Why you are at risk
Cyber criminals are trying their best to find new attack vectors and whatever the attack vector most of the time the goal is to steal your identity. This in turn means that they will try and impersonate you by stealing your account credentials.
There are different ways to accomplish this, and one common way it so to use phishing attacks by sending an email impersonating a legitimate enterprises (e.g., your university, your bank, your Internet service provider or a social media site you are daily using) which directs you to a spoofed website or portal. If you are fooled and enter your credentials, the cybercriminal in the other end will receive them and you wouldn’t even notice.
Most of the time they will send bulk emails or messages not targeting a single individual which is less dangerous. But the targeted attacks which is known as spear phishing are very dangerous as the cyber criminal will observe an individual and their behavior, interests and habits and craft an attack based on those observations. These attacks are so sophisticated that even trained personnel will have problems detecting them.
Or the cyber criminal will try social engineering to make you install a software which is attached with a back door giving them direct access to your system.
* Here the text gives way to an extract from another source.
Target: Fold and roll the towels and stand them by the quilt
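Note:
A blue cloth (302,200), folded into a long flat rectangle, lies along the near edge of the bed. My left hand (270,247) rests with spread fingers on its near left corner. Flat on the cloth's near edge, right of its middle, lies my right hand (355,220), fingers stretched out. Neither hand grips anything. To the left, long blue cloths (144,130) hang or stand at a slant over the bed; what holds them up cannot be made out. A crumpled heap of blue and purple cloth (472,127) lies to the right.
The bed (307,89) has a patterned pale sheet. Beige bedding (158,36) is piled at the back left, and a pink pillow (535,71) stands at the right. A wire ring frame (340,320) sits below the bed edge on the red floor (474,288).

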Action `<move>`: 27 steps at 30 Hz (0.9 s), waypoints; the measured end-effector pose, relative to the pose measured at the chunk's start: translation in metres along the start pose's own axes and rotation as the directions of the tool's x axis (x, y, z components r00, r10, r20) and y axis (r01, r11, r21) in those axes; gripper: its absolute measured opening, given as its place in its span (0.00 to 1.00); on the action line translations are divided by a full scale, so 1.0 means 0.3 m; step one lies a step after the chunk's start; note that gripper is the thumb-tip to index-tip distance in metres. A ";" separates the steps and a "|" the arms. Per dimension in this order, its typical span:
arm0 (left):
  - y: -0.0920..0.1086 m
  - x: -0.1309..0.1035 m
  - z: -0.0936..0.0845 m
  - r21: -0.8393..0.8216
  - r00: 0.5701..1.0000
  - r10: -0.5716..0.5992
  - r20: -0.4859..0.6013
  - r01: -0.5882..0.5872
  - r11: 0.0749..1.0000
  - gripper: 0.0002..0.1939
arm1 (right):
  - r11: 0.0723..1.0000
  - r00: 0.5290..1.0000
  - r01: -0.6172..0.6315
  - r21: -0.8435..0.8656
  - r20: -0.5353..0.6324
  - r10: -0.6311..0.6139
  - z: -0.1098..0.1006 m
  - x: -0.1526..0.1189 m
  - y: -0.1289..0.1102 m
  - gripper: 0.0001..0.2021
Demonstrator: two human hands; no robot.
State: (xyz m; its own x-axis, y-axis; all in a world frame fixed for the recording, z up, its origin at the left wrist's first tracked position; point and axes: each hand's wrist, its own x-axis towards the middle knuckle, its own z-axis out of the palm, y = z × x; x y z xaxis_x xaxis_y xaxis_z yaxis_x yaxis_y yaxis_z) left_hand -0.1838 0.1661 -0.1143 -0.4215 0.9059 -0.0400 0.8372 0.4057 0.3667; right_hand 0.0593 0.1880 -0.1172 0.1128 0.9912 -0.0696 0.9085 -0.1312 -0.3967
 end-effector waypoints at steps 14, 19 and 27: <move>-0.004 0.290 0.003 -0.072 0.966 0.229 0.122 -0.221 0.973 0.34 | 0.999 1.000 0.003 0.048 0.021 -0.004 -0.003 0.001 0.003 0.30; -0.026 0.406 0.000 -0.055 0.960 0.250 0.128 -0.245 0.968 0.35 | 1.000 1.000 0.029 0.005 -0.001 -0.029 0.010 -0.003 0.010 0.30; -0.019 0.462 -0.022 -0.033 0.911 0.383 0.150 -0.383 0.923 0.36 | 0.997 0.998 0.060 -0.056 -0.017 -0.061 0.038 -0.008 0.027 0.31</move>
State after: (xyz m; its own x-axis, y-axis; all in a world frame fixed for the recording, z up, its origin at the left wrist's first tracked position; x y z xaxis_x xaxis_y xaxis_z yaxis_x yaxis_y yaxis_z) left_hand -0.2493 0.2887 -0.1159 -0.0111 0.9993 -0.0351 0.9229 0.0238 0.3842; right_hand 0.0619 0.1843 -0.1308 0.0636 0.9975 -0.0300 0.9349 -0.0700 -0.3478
Cracked or pirated software copies often comes bundled with this type of malware, which is another good reason to only download from trusted sources or third parties.
As an example, if you are using a free VPN application most of the time the owner of the VPN server will be able to harvest all your credentials and account data if the encryption mechanism is not properly engineered.
If you manage to avoid these traps, the cyber criminals will still try to guess your password which is surprisingly easy. According to Microsoft, an RDP brute-force attacks last on average 2-3 days.
the magic bullet
But luckily there is an easy and efficient way of protecting yourself from these types of attacks.
Two-factor authentication is a form of MFA. Technically, it is in use any time two authentication factors are required to gain access to a system or service.
Two-factor authentication adds an additional layer of security to the authentication process by making it harder for attackers to gain access to a person’s devices or online accounts because knowing the victim’s password alone is not enough to pass the authentication check. Two-factor authentication has long been used to control access to sensitive systems and data, and online service providers are increasingly using 2FA to protect their users accounts from being breached.
Instead of only entering your password to access an account, you need to enter an additional identifier from either an SMS or more securely from an authentication app like Google or Microsoft Authenticator. This means a cyber criminal would need to steal your password and somehow intercept your identifier on SMS or app.
Considering this is a free and in most cases an easy add on security feature, it should be mandatory for every company. Its not a magic bullet but provides a huge leap in account security.